Akademik özgürlük, var olan otorite (bu yalnızca devlet otoritesi değildir) ile onunla ilgili tehlikeli sorgulamalar arasındaki gerilime aracılık etmek üzere geliştirilmiş olan bir kavramdır. Sınırsız bir serbest konuşma özgürlüğü değildir. Hukukçu Adam Sitze’nin deyimi ile “‘hakikat prosedürü’ne dair kuralların” kabulüne dayanan bir haktır. Sitze, “Hakikat arayışı ile düşüncelerin pervasızca paylaşılması” arasında “bir fark vardır” diye yazar. “Bu koşullarda,” diye ekler “akademideki özgür sorgulama akademiye özgü olan ve gönüllü bir şekilde üstlenilen tutsaklık biçimlerine dayandırılır.”[6] Tabii ki, her özgürlüğün sınırları vardır. Kalabalık bir tiyatroda (yangın yokken) “yangın var!” diye bağırma özgürlüğümüz yoktur.
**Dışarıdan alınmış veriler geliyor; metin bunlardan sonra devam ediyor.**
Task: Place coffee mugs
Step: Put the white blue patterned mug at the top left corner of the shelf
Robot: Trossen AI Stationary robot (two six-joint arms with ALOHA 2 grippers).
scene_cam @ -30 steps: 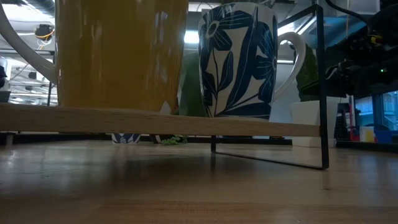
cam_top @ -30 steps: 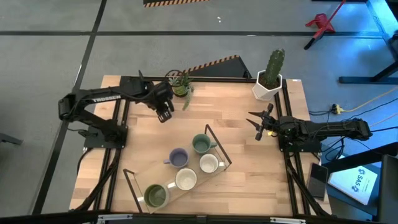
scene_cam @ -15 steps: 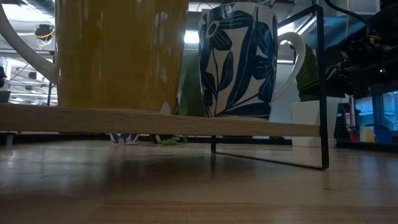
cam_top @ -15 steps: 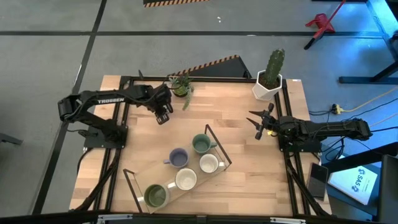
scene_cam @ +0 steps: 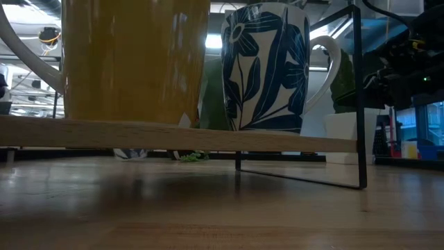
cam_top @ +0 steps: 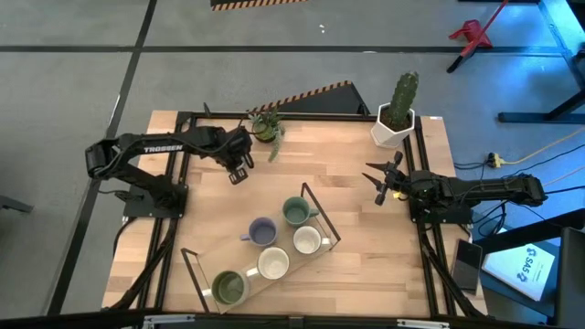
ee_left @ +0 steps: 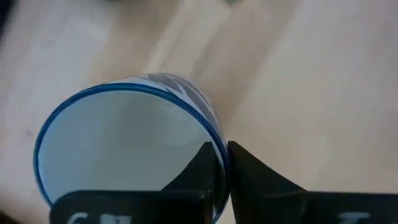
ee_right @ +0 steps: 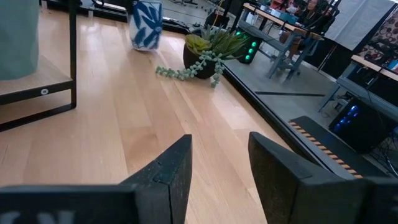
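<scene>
A white mug with blue leaf print and a blue rim stands upright near the table's far left, beside the small trailing plant. It also shows in the right wrist view as the mug. My left gripper is above it, shut on its rim. Five more mugs sit on the rack's wooden board: olive, two white, lavender and teal. My right gripper waits open at the table's right side. My left gripper pinches the mug's rim, one finger inside the mug and one outside its wall. The fingers come from above, pointing down. The mug stays upright under them; I cannot tell whether its base touches the table.
The black wire frame of the rack rises around the board at the table's near middle. A white hexagonal cactus pot stands at the far right corner. Bare wood lies between plant, rack and right gripper. In the low view, the board carries two tall mugs.
My left gripper, still shut on the mug, has drawn back a little toward the table's left edge. In the low view, the mug's base has shifted slightly, and less of it shows under the rack's board.
</scene>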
Sitze burada bilgi üretimine özgü sorumluluklardan, birlikte düşünürken icabet ettiğimiz disiplinden, üniversiteyi müşterek –kolektif bir pratiğe ait bir alan- olarak tanımladığını söyleyebileceğimiz ortak yükümlülük sisteminden bahsetmektedir. Sitze bu özel (akademik) “tutsaklık halini” bir özkısıtlama formu olarak tanımlar: “Araştırma birini öğrenciye dönüştürür ve bu kişinin arzusu gönüllü bir şekilde kabullendiği sınırlar ile yapılandırılmıştır. Bu sınırlar söylenebilen ve düşünülebilen üzerinedir, doğru ve yanlış arasındaki farkı içerirler. Konuşmaya dair bu özkısıtlamalar yeni bilgiye duyulan ihtiyaç ile çelişmez; onlar keşfin önkoşuludur, özellikle de bu sınırları sorgulamayı ya da sınırlarda birtakım değişiklikler yapmayı gerektiren keşiflerin önkoşullarıdır.”[7] Gayatri Spivak beşeri bilimler bağlamında, eğitimi arzunun bir yapıya kavuşması olarak tanımlar. Tutkunun yapılandırılmasının “arzuların zorlama olmadan yeniden düzenlenmesine yönelik ısrarlı bir teşebbüs” olduğunu ve bunun da “okumayı öğreterek” gerçekleştirildiğini yazar.[8] Spivak öğretmenin olmazsa olmaz etik bir bileşeni olduğunu savunur. Bu etik bileşen bizim, ötekini bir nesneye dönüştürmeden, onu önceden belirlenmiş bir kimlik kategorisi içine sıkıştırmadan, “ötekini dinleme” işini nasıl yapacağımızı bilme kabiliyetimizi (arzumuzu) geliştirir.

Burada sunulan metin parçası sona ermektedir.